John Oliver’s was one of the feel-good TV stories of 2013.  Pulled into duty as substitute host of The Daily Show when Jon Stewart took a 3-month break to direct his first feature film, longtime “Senior British Correspondent” Oliver was widely expected to do a competent job holding down the fort during the boss’s absence, the comedy equivalent of the Vice President who takes over while the President is under anesthesia.  But he turned out to be the understudy who goes out there a (comparative) nobody, and comes back a star–it was almost instantly clear that Oliver had everything a late-night comedy host needed, including the aplomb to conduct an interview with Aaron Sorkin in semi-darkness when the studio lights went off.  Unfortunately for Comedy Central, it didn’t have a big job to offer Oliver (less than a year later, of course, the Stephen Colbert slot would have been his for the taking), so he was in the enviable position of being the date everyone wanted to bring to the prom (including CBS, which reportedly offered him Craig Ferguson’s slot–which, less than a year later, could have been the path for him, instead of Colbert, to take over for David Letterman).  It was HBO that promised the biggest stretch limo and corsage, and so tonight saw the debut of Oliver’s new Sunday night satiric news series LAST WEEK TONIGHT

It’s not much of a surprise, and at this point not really a criticism, to note that Last Week Tonight‘s premiere felt almost exactly like an episode of The Daily Show.  (Apart from Oliver, Last Week‘s head writer/Executive Producer Tim Carvell is a fellow Daily Show veteran.)  The occasional profanity went unbleeped (and in one case, unblurred), Oliver doesn’t have a team of correspondents backing him up, and he’s using short pre-taped pieces where the commercials on Comedy Central would go.  But otherwise, the format and tone are very much the same.

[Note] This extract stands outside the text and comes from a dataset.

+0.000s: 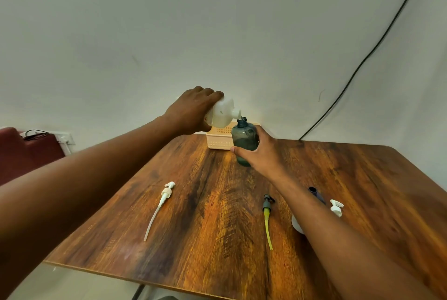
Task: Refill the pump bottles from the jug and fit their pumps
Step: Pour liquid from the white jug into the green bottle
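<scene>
Two bare forearms fill the foreground, reaching out over the wooden worktop [217,215]. Using the dark teal bottle [244,137] as the landmark: it stands upright toward the far edge of the worktop, its neck uncapped, and the right hand [260,154] wraps around its lower half from the right, thumb across the front. Just left of and above that bottle, the left hand [193,111] grips the white jug [223,113] from above, fingers curled over its body. That jug is tipped on its side, spout pointing right and sitting right at the bottle's mouth; whether liquid runs cannot be made out. Directly behind the bottle, touching the wall, sits a cream slotted basket [219,140].

Nearer than the bottle and to its left, a white pump [167,193] lies flat, its long clear tube trailing toward the near edge. Nearer and almost straight below the bottle, a grey pump [267,203] with a yellow tube lies flat too. Right of that, beyond the right forearm, a white pump head [336,206] shows on a white bottle [296,224] mostly hidden by the arm, with a dark open-necked bottle [315,193] just behind it.
</scene>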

Like Stewart, Oliver began with a lengthy segment that found its way to the main story of the night, about the current election campaign in India and the US media’s almost complete lack of interest in it, despite its relevance to the US economy and plenty of strong story hooks (the contenders are a fashion-model-ready member of the Gandhi family pitted against a politician arguably responsible in part for a massacre of Moslems).  Oliver brought equal parts incredulity and outrage to the tale, much as Stewart would, and there were even the obligatory shots taken at CNN and FOX News.  Also Stewart-ready was a bit on Oregon’s woeful healthcare website, so bad that the state’s citizens have had to be turned over to the federal site, this segment juiced up with a fake commercial blasting Oregon that featured singer Lisa Loeb.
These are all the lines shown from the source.